> **Aim of the task**
If a line in the data below holds the word "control", copy it.

(Provided data Opens)

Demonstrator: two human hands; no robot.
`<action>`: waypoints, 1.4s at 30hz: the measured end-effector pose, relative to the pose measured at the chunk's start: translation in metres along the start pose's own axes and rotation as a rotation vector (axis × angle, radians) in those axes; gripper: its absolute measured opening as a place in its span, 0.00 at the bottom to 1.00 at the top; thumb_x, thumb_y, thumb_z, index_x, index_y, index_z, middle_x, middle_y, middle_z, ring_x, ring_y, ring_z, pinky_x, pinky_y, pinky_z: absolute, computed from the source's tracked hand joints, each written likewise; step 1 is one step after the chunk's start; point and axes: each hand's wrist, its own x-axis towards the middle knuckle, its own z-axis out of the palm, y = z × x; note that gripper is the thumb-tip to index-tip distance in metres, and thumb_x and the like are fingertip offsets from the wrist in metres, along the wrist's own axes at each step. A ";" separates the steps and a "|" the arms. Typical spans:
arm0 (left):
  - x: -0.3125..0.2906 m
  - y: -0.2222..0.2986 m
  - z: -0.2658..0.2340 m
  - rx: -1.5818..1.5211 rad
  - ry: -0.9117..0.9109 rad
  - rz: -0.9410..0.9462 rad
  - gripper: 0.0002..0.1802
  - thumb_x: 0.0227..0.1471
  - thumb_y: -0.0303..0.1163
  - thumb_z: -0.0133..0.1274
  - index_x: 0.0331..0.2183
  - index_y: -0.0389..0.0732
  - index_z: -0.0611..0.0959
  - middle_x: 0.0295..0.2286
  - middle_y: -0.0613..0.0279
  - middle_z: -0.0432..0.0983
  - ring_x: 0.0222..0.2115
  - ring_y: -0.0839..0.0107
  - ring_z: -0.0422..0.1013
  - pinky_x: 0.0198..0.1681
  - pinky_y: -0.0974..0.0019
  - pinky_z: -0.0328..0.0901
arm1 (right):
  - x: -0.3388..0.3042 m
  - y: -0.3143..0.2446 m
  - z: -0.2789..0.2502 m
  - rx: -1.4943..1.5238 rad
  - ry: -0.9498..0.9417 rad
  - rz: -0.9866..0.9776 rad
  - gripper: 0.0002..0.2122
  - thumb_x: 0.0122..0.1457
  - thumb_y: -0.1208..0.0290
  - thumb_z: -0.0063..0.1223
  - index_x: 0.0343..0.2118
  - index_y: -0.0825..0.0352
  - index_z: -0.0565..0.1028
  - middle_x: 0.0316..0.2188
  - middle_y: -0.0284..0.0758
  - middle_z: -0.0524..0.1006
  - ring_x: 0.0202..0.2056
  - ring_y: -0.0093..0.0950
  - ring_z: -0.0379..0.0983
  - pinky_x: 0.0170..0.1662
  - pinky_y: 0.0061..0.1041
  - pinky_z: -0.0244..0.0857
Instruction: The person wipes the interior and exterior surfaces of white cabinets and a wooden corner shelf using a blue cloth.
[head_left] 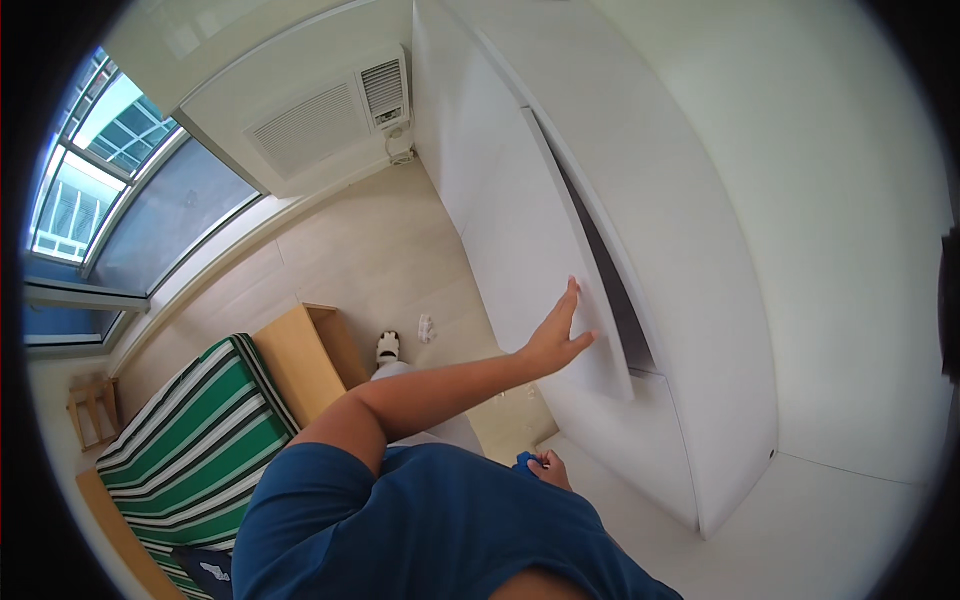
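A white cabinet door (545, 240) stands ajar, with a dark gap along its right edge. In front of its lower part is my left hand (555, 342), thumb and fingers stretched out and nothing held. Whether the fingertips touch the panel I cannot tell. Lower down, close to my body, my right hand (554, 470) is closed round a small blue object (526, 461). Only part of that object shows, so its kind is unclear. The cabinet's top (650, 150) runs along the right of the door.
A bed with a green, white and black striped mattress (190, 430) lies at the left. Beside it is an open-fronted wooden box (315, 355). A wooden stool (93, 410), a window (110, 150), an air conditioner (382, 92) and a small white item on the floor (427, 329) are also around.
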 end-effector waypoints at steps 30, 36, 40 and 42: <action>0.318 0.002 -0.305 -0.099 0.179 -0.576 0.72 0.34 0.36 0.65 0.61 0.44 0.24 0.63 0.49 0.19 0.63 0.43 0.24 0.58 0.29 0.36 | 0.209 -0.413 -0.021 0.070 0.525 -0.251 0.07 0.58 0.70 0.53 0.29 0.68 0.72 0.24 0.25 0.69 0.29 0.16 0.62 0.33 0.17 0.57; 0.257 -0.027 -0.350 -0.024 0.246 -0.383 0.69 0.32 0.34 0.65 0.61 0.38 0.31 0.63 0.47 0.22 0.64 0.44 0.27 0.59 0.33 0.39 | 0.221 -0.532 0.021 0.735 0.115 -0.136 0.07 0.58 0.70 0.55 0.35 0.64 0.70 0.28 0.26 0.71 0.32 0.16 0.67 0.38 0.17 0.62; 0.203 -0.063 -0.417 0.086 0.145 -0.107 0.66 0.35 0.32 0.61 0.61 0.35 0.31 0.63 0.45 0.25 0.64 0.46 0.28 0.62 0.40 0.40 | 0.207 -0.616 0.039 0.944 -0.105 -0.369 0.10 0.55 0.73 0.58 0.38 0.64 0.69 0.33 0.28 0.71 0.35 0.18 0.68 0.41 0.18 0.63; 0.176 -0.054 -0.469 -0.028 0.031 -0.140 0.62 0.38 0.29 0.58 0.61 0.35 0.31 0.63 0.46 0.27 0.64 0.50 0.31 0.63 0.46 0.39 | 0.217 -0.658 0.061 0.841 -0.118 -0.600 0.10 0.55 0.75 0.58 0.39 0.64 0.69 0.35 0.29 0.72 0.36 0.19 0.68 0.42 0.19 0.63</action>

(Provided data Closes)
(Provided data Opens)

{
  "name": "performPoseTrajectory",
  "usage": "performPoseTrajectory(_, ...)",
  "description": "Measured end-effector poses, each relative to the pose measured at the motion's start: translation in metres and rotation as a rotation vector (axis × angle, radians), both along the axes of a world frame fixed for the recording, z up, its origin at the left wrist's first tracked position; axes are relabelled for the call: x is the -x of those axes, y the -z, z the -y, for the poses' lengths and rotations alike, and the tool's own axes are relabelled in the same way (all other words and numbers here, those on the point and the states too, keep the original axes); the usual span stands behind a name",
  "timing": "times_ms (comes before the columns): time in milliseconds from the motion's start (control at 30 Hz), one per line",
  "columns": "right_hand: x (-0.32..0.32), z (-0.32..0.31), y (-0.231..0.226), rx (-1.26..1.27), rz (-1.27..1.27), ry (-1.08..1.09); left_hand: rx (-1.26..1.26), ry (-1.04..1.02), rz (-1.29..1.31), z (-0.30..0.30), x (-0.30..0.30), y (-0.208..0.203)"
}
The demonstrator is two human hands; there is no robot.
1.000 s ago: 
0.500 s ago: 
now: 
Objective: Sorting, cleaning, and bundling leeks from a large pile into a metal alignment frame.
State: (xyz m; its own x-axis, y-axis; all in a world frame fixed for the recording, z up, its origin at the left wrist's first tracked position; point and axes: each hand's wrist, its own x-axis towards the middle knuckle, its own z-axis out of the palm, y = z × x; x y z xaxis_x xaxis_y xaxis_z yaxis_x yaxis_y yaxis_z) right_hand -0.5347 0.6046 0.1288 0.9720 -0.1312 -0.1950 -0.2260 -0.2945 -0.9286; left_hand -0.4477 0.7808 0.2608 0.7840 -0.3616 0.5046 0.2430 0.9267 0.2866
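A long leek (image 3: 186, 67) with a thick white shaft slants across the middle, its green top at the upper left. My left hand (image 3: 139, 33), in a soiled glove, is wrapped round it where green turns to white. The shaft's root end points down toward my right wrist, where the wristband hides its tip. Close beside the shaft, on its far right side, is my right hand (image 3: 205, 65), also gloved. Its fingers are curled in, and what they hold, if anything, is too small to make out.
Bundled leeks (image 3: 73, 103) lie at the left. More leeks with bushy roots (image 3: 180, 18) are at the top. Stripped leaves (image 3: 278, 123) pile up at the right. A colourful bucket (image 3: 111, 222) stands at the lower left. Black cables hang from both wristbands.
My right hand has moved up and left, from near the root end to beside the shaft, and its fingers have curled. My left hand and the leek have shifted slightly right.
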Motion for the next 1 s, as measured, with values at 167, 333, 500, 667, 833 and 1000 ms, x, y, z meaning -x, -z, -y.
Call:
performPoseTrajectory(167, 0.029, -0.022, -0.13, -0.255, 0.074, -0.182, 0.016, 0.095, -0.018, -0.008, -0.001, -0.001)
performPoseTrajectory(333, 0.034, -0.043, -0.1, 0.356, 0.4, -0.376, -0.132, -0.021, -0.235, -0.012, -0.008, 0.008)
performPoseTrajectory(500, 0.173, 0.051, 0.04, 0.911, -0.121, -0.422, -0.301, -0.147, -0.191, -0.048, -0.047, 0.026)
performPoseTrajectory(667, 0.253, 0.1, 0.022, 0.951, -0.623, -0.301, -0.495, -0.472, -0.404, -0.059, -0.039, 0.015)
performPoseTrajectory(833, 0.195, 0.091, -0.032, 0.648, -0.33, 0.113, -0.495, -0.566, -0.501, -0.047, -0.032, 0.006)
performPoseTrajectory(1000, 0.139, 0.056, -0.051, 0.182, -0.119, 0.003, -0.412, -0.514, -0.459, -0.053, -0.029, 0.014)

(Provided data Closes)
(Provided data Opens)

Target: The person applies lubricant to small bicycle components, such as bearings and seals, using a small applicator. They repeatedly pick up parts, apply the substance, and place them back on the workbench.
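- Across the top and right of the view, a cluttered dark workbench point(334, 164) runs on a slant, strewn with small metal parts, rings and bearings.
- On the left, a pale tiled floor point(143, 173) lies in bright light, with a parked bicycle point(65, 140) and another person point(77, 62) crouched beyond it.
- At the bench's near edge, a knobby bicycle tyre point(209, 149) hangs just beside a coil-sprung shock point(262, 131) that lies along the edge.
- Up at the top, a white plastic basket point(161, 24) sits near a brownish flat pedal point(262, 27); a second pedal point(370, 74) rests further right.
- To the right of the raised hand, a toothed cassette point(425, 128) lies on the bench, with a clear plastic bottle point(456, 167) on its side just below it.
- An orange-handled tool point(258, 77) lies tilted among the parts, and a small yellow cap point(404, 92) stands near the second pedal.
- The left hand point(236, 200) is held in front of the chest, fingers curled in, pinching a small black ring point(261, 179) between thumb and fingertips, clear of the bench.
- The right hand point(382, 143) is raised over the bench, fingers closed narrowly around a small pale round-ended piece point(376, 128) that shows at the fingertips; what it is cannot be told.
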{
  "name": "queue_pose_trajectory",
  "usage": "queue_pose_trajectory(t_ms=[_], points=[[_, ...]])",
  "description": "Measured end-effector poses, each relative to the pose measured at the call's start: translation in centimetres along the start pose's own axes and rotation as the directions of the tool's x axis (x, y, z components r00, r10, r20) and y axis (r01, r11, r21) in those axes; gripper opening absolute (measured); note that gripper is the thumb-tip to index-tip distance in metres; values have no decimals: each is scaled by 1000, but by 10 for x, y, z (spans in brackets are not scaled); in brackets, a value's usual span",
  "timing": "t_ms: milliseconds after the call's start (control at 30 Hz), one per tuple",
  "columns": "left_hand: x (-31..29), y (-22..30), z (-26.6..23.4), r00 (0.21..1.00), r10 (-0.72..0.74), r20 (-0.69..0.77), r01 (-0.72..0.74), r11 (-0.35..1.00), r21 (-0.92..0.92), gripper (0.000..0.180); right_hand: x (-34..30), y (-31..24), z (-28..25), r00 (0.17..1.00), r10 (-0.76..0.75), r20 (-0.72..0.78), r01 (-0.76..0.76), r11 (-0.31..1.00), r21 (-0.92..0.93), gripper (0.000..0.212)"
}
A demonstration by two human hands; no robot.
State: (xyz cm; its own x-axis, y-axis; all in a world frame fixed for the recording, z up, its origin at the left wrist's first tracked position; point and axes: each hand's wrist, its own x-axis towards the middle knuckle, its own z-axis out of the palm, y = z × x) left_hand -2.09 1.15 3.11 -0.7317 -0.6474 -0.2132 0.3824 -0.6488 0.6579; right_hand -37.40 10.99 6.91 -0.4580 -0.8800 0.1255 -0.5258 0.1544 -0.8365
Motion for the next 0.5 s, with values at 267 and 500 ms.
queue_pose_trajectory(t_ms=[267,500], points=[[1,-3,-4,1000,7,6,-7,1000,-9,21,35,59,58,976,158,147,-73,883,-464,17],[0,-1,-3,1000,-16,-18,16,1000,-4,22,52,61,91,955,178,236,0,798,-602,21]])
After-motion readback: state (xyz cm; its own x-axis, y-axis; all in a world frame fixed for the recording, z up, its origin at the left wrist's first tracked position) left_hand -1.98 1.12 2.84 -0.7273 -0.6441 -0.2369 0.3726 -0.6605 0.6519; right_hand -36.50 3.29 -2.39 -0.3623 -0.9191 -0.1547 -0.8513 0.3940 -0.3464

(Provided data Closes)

> **Result for this exercise**
  "timing": "times_ms (comes before the columns): time in milliseconds from the motion's start (control at 30 Hz), one per line",
  "timing": "t_ms: milliseconds after the call's start (control at 30 Hz), one per tuple",

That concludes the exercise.